• [Directions for this task]: Exactly reproduce all the records, keeping pictures out of the copy.

• [Supplied information]:
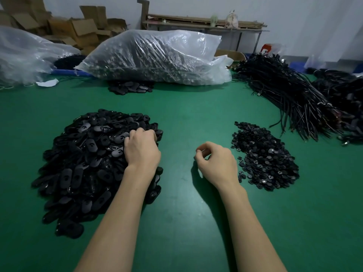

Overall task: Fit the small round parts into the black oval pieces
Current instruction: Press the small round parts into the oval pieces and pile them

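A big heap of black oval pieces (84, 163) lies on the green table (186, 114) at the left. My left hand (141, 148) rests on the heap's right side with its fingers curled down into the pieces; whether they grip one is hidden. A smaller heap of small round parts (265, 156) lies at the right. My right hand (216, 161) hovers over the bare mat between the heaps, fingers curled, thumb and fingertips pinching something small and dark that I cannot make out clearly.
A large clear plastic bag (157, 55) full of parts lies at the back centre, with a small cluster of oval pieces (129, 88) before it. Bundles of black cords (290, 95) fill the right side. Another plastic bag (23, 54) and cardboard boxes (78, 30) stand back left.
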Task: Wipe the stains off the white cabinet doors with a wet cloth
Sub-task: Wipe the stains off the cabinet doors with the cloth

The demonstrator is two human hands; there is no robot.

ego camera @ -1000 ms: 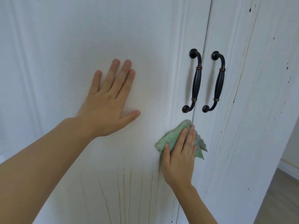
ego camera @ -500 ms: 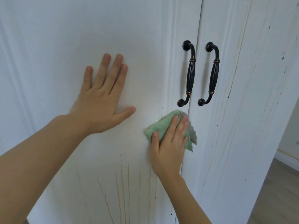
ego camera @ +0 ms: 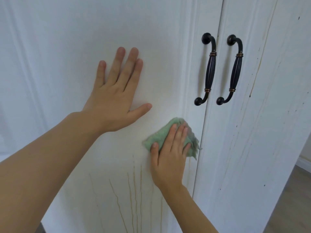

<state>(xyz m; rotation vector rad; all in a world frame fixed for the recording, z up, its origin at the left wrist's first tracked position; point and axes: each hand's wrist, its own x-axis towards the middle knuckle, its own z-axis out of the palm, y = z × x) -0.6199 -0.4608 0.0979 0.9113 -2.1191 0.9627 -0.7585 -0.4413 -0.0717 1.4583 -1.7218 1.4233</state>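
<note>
White painted wood, two cabinet doors side by side: left door [ego camera: 151,31] and right door [ego camera: 277,115], meeting at a vertical seam between a pair of handles. Left handle [ego camera: 207,69] and right handle [ego camera: 233,69]: dark metal, fluted grips with coppery bands, each mounted close to the seam. No brand, label or lettering can be read on any surface. Left hand [ego camera: 116,98]: flat against the left door's panel, fingers straight and close together, thumb spread to the side, holding nothing. Right hand [ego camera: 170,157]: lower and nearer the seam, straight fingers laid over a green cloth [ego camera: 159,133] and pressing it onto the left door below the left handle; the thumb rests on the cloth's lower left edge. Cloth: crumpled, fuzzy, its frayed right corner reaching toward the seam; the part beneath the palm is hidden, and whether it is wet cannot be told. Stains, left door: thin brownish drip lines [ego camera: 134,190] running downward below the cloth and out of the bottom of the frame. Stains, right door: faint long streaks [ego camera: 262,44] and small dark specks [ego camera: 249,95] scattered along the panel. Both forearms are cut off by the frame's lower edge. Wooden floor [ego camera: 289,207]: a strip visible at lower right, beside a pale baseboard, partly out of view.
</note>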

• [Reply]:
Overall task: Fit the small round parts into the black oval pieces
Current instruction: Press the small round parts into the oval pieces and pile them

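A big heap of black oval pieces (84, 163) lies on the green table (186, 114) at the left. My left hand (141, 148) rests on the heap's right side with its fingers curled down into the pieces; whether they grip one is hidden. A smaller heap of small round parts (265, 156) lies at the right. My right hand (216, 161) hovers over the bare mat between the heaps, fingers curled, thumb and fingertips pinching something small and dark that I cannot make out clearly.
A large clear plastic bag (157, 55) full of parts lies at the back centre, with a small cluster of oval pieces (129, 88) before it. Bundles of black cords (290, 95) fill the right side. Another plastic bag (23, 54) and cardboard boxes (78, 30) stand back left.
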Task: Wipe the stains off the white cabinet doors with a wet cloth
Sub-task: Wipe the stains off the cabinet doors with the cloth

The demonstrator is two human hands; there is no robot.

ego camera @ -1000 ms: 
ego camera @ -500 ms: 
ego camera @ +0 ms: 

<state>(xyz m; rotation vector rad; all in a world frame fixed for the recording, z up, its origin at the left wrist's first tracked position; point and axes: each hand's wrist, its own x-axis towards the middle knuckle, its own z-axis out of the palm, y = z × x) -0.6199 -0.4608 0.0979 0.9113 -2.1191 0.9627 -0.7585 -0.4413 -0.0717 1.4583 -1.7218 1.4233</state>
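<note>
White painted wood, two cabinet doors side by side: left door [ego camera: 151,31] and right door [ego camera: 277,115], meeting at a vertical seam between a pair of handles. Left handle [ego camera: 207,69] and right handle [ego camera: 233,69]: dark metal, fluted grips with coppery bands, each mounted close to the seam. No brand, label or lettering can be read on any surface. Left hand [ego camera: 116,98]: flat against the left door's panel, fingers straight and close together, thumb spread to the side, holding nothing. Right hand [ego camera: 170,157]: lower and nearer the seam, straight fingers laid over a green cloth [ego camera: 159,133] and pressing it onto the left door below the left handle; the thumb rests on the cloth's lower left edge. Cloth: crumpled, fuzzy, its frayed right corner reaching toward the seam; the part beneath the palm is hidden, and whether it is wet cannot be told. Stains, left door: thin brownish drip lines [ego camera: 134,190] running downward below the cloth and out of the bottom of the frame. Stains, right door: faint long streaks [ego camera: 262,44] and small dark specks [ego camera: 249,95] scattered along the panel. Both forearms are cut off by the frame's lower edge. Wooden floor [ego camera: 289,207]: a strip visible at lower right, beside a pale baseboard, partly out of view.
</note>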

This exercise has now been completed.